● ASSIGNMENT: The data below holds the lines to copy: everything from the line containing "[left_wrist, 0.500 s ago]" to the line containing "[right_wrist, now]", both ends included, set down exactly.

● DATASET EXCERPT:

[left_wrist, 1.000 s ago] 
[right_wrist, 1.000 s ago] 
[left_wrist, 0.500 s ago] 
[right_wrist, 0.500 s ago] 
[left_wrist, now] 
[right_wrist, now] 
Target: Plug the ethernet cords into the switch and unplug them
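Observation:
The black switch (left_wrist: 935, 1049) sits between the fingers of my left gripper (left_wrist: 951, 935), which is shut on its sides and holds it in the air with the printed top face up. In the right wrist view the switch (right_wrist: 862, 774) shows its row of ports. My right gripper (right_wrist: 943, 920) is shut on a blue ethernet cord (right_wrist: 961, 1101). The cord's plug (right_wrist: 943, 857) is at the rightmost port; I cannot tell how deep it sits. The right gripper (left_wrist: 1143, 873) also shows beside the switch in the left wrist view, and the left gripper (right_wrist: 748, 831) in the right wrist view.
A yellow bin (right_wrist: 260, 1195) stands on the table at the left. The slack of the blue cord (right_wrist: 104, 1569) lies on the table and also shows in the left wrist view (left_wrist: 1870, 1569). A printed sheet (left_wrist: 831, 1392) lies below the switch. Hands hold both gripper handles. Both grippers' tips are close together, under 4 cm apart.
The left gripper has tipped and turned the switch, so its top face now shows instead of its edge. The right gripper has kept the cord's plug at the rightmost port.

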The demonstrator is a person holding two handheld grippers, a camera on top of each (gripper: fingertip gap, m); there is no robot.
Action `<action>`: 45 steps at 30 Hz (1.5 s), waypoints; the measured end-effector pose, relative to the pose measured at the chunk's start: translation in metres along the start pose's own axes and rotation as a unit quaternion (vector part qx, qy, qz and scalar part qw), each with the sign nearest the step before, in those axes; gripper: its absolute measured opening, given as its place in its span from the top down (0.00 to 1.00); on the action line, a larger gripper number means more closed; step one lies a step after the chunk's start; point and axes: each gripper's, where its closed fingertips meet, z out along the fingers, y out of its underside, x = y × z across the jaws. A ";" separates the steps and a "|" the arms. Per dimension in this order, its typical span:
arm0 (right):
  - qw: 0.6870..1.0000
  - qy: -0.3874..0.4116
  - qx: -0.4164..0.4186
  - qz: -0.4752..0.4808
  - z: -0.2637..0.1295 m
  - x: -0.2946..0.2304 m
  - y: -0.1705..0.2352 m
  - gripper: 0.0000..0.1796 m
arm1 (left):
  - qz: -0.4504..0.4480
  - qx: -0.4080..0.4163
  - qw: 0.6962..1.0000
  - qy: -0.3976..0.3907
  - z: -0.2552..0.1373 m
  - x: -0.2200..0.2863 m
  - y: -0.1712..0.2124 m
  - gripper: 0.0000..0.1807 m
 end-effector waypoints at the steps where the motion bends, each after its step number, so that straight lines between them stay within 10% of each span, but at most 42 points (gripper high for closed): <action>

● WRITTEN ANSWER:
[left_wrist, 0.500 s ago] 
[right_wrist, 0.500 s ago] 
[left_wrist, now] 
[right_wrist, now] 

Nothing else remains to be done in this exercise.